The normal equations approach to the large linear least squares problem described above is popular due to its speed and simplicity. Since the normal equations solution to the problem is given by
c = ( X^T X + \lambda^2 I )^-1 X^T y
only the p-by-p matrix X^T X and p-by-1 vector X^T y need to be stored. Using the partition scheme described above, these are given by
X^T X = \sum_i X_i^T X_i X^T y = \sum_i X_i^T y_i
Since the matrix X^T X is symmetric, only half of it needs to be calculated. Once all of the blocks (X_i,y_i) have been accumulated into the final X^T X and X^T y, the system can be solved with a Cholesky factorization of the X^T X matrix. If the Cholesky factorization fails (occasionally due to numerical rounding errors), a QR decomposition is then used.
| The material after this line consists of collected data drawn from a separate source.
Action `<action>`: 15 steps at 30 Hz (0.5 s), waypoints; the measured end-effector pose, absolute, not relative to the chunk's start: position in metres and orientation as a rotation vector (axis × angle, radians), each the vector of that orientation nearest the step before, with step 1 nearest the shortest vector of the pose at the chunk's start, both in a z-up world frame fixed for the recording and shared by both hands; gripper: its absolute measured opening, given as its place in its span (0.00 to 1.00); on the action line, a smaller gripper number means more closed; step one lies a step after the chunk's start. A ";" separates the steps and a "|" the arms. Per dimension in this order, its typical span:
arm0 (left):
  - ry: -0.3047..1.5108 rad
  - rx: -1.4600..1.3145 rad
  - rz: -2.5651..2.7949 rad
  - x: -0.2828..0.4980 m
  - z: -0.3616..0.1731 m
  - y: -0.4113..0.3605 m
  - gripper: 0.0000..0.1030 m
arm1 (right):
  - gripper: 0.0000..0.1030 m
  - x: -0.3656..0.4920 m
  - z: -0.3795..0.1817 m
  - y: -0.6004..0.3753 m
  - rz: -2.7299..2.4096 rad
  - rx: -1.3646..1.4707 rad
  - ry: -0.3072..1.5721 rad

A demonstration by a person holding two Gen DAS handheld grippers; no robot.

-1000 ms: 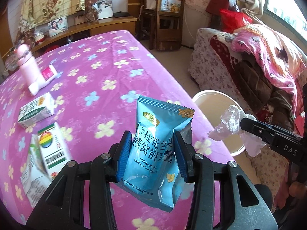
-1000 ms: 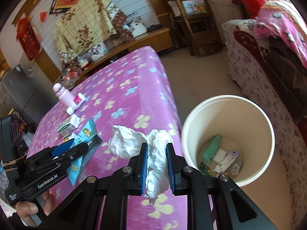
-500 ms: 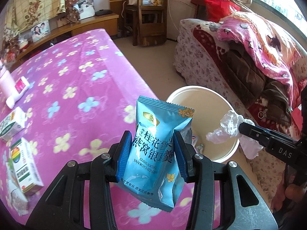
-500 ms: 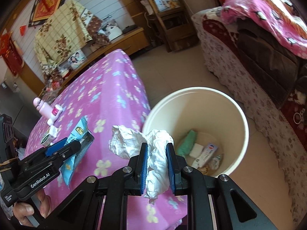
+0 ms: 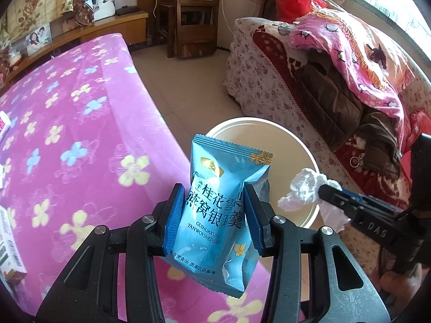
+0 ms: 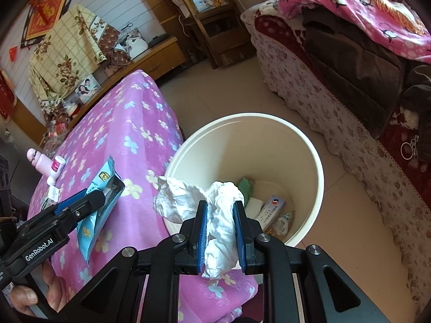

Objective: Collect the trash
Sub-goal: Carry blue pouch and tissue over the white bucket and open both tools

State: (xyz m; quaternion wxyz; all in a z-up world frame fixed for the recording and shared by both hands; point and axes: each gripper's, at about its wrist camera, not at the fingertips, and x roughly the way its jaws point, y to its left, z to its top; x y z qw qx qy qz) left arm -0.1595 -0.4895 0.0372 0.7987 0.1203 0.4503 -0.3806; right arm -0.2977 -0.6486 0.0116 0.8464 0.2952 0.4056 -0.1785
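Two tongs, both loaded: left tongs [image 5: 214, 212] clenched on a light-blue foil snack packet [image 5: 221, 210], right tongs [image 6: 221, 231] clamped on a crumpled white tissue wad [image 6: 215, 215]. Both above the round cream plastic bin [image 6: 309, 145], beside the pink flowered tabletop [image 5: 80, 134].

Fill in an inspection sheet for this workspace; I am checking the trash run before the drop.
Surface: table under a pink flowered cloth.
Job's things: blue snack packet; crumpled white tissue; cream bin on the floor beside the table, litter already inside.
Clutter: pink bottle and small cartons on the cloth.
Grippers: left gripper shut on the packet; right gripper shut on the tissue, near the bin's rim.
Cables: white cord by the wooden shelf.
Surroundings: sofa piled with blankets, tiled floor.
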 end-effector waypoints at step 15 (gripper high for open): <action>1.031 0.127 -0.843 -0.146 0.026 -0.498 0.54 | 0.49 -0.293 -0.003 -0.661 -0.427 0.632 0.865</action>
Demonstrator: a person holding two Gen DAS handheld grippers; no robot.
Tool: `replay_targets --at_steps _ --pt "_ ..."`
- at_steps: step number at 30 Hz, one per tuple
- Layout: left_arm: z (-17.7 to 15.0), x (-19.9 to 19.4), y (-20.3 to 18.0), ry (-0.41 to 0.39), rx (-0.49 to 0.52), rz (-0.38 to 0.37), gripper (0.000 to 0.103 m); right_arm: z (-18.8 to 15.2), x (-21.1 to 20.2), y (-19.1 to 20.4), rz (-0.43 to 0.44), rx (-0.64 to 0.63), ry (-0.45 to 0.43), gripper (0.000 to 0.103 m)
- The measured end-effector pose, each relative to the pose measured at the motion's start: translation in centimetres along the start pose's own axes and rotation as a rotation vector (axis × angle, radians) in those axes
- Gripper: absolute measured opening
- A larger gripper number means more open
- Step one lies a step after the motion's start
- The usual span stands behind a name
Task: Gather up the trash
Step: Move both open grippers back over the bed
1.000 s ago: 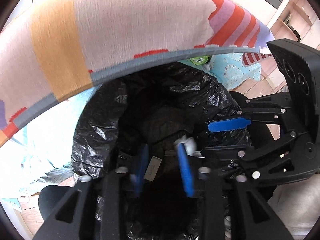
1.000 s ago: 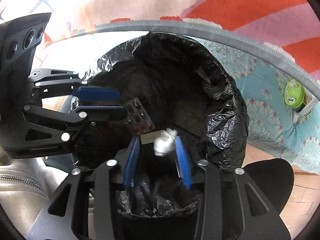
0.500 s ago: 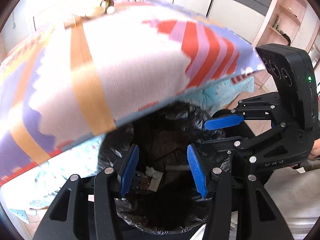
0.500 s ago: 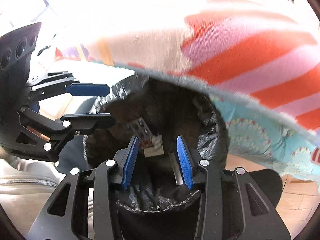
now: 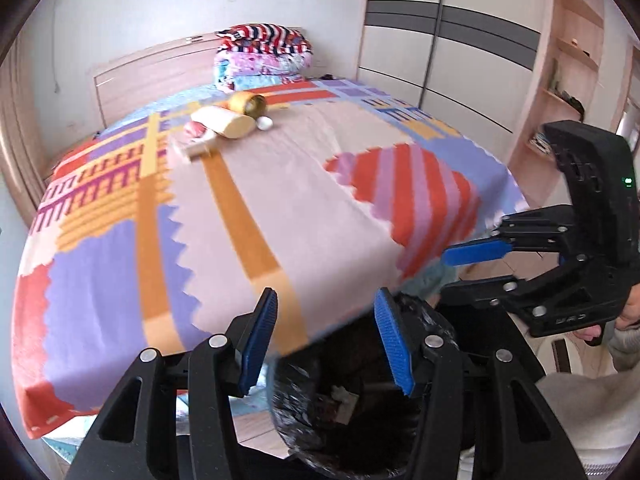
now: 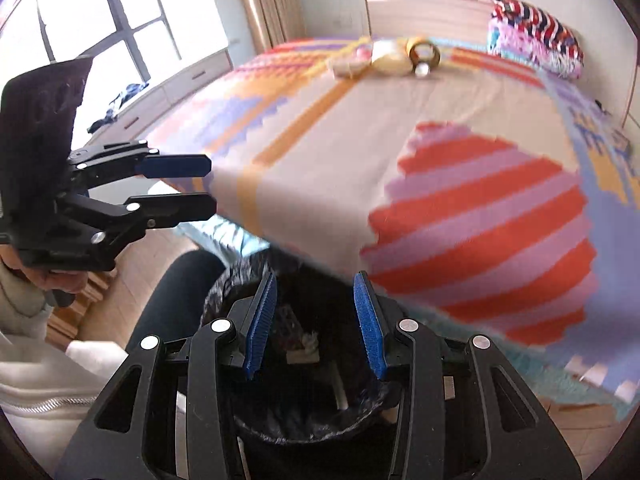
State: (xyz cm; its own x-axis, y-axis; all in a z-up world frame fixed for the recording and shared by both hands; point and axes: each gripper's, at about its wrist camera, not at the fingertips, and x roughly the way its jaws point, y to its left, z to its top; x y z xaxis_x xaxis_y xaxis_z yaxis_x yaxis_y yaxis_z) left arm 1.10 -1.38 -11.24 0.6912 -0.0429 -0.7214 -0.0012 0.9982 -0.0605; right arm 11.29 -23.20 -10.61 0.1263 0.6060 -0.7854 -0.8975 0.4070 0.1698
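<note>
- The left gripper [image 5: 326, 338] hangs above the bin [image 5: 304, 408], at the foot of the bed [image 5: 248, 208]. Its blue fingers [image 5: 260, 338] stand apart with nothing between them.
- The right gripper [image 6: 316, 320] is also over the bin [image 6: 224, 292]. Its blue fingers [image 6: 370, 324] are released too, and nothing is held.
- Each gripper shows in the other's view: the right one [image 5: 472, 268] at the right edge, the left one [image 6: 188, 184] at the left edge. Both have the jaws parted and hold nothing.
- The bin is lined with a black bag [image 5: 292, 380]. It stands on the floor just beside the edge of the bed.
- Inside the bin lie some pieces of trash: a small white scrap [image 5: 344, 398] and a dark blister pack [image 6: 289, 318] beside it.
- More trash [image 5: 224, 122] lies far up the bed, on the patterned cover: a yellowish roll, a round tin-like thing on its side, a small white ball and a pale wrapper. They lie close together, partly touching. This part is blurred, so I cannot tell more.
- Behind them, folded blankets [image 5: 264, 56] are stacked at the headboard.
- A hand [image 6: 52, 280] in a light sleeve holds the left gripper.
</note>
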Motion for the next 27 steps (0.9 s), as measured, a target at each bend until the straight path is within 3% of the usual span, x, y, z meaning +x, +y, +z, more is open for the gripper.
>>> replay_targets --at_steps 5,9,11,27 --pt "1.8 0.5 1.6 -0.018 -0.011 0.040 0.049 2.1 -0.2 -0.7 -0.012 -0.010 -0.051 0.040" --pt "3.0 0.9 2.7 -0.030 -0.017 0.079 0.063 3.9 0.3 -1.6 -0.020 -0.013 -0.064 0.040" --pt "3.7 1.4 3.0 -0.031 -0.006 0.087 0.065 4.7 0.7 -1.9 -0.028 -0.022 -0.070 0.040" --pt "9.1 5.6 8.0 -0.025 -0.066 0.136 0.068 11.9 4.6 -5.8 -0.128 -0.039 -0.111 0.040"
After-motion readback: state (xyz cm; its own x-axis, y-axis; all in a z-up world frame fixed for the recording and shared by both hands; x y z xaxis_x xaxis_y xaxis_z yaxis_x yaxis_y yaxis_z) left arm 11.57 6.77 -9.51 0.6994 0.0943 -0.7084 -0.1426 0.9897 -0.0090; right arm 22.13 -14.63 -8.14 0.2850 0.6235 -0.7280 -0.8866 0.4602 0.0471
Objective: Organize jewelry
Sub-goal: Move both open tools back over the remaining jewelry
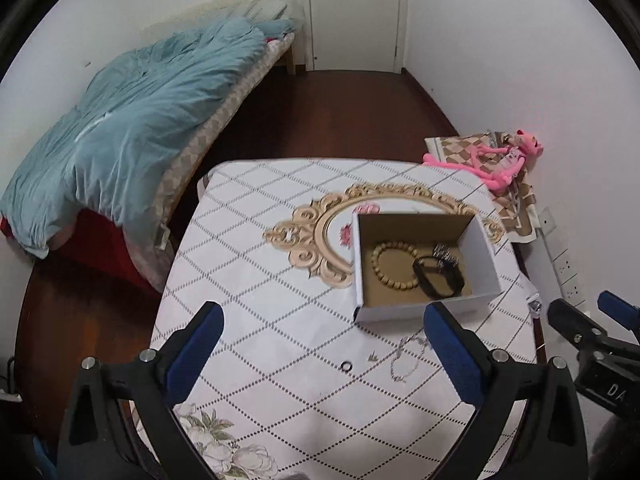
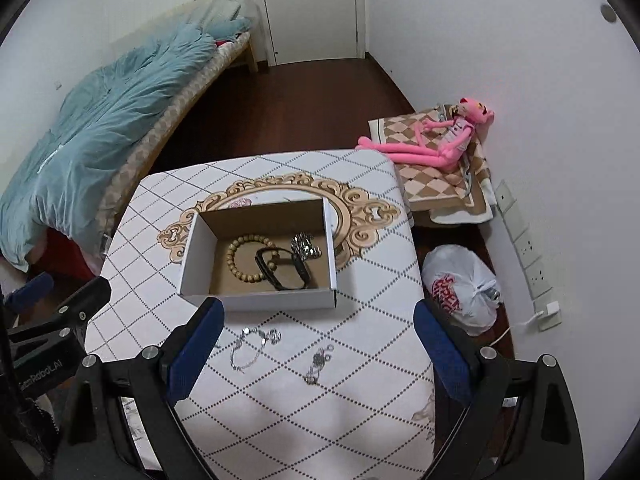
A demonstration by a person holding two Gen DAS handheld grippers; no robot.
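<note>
Both hand-held grippers [image 1: 324, 340] [image 2: 318, 336] spread apart, silver chains [image 2: 248, 346] between right fingers, box [image 2: 256, 302] beyond

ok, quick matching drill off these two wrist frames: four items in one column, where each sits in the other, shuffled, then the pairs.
Items:
1. wooden bead bracelet
2. silver chain bracelet
3. pink plush toy
4. white plastic bag

Places:
A. on the floor, right of the table
B. inside the cardboard box
C. on the tablecloth, near side of the box
D. on the checkered cushion by the wall

Pairs: 1-B, 2-C, 3-D, 4-A
</note>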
In both cases, the X^T X matrix is first transformed via a diagonal scaling transformation to attempt to reduce its condition number as much as possible to recover a more accurate solution vector. The normal equations approach is the fastest method for solving the large least squares problem, and is accurate for well-conditioned matrices X. However, for ill-conditioned matrices, as is often the case for large systems, this method can suffer from numerical instabilities (see Trefethen and Bau, 1997). The number of operations for this method is O(np^2 + {1 \over 3}p^3).